Weekly Macro Note 11/23: Remaining 'TACO' Bullets, Portfolio Strategy Updates, Thanksgiving Macro Week Ahead, 99/07 Cracks Re-Appear, Technicals
In this Weekly Macro Note, we discuss the remaining 'TACO' ammunition the Administration retains, updates to Ozone Pro portfolio strategies, discuss data, the BoJ, and much more.
Don Johnson (@DonMiami3), Chief Economist
Good Sunday evening MacroEdge Readers and Community,
Happy Pre-Thanksgiving Sunday, and it’s pretty incredible that the year has somehow landed up on November 23rd already. Because we published the Redeye Macro Note late last evening, with a longer-than-usual intro, we’ll keep this introduction shorter as a result.
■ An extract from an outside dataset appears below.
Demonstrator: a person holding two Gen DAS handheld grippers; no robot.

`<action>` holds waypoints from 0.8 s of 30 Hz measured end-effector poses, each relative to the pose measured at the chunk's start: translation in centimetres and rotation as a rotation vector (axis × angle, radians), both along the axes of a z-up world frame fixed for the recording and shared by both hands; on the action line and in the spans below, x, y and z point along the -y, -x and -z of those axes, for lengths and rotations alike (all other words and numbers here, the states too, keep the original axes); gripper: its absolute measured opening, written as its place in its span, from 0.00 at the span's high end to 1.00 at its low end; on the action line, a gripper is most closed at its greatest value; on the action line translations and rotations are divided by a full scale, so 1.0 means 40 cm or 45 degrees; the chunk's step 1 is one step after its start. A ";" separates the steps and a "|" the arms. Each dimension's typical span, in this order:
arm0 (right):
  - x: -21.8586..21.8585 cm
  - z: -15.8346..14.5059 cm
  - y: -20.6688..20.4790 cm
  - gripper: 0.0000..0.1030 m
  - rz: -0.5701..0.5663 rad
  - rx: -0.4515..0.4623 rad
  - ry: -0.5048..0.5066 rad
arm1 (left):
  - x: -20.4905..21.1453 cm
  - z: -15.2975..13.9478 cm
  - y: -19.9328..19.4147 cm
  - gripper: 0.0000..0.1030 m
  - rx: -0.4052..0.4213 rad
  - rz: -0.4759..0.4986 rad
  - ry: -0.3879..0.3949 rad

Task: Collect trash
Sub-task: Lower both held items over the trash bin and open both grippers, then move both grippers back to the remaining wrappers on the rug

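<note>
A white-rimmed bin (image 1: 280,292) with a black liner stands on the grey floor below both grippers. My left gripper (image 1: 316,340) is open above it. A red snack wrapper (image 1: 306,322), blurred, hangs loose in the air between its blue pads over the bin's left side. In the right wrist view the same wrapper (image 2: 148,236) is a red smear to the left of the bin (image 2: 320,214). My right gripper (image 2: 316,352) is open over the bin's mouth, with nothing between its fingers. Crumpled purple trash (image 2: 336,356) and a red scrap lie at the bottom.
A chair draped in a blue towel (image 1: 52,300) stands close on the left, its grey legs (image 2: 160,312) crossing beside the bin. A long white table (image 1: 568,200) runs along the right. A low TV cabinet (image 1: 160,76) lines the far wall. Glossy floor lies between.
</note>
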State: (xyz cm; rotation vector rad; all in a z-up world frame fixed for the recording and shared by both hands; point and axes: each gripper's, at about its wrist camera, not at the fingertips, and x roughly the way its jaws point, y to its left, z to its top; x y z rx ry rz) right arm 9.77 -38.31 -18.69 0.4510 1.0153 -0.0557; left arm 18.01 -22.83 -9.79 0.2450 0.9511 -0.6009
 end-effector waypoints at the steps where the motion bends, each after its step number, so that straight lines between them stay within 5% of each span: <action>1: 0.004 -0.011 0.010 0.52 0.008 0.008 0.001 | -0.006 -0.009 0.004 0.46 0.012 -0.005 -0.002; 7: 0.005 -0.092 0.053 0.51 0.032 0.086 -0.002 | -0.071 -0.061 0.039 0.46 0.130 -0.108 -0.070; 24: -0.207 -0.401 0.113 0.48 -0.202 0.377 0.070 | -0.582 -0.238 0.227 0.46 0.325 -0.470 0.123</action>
This week will likely be quite light on volume (given both the full day off Thursday and the half-day on Friday), and the real traders & houses have already left their cities for the first ski trip of the season in Jackson, or down to Florida, Mexico, or the Caribbean to seek Turkey under warmer conditions. So far, we’re off to a pretty tepid start to the week with ES up about .25%, Bitcoin up a little more at about $87.5 (2.5%), and the NQ up about .45%. Given the wind-down in earnings as we highlighted last night, and a general lack of data this week, really until post-FOMC next month now, it’s more of a monitor the markets & Japan pattern now as we shift from November into December mode. As we head into winter, action should pick back up, though I expect more tepid conditions through both holiday weeks themselves. As highlighted below in the portfolio strategy updates section, I am beginning to look for an attractive entry zone on several names, and we will publish those updates out as they are made, intraday or in one of the Midweek Macro Notes.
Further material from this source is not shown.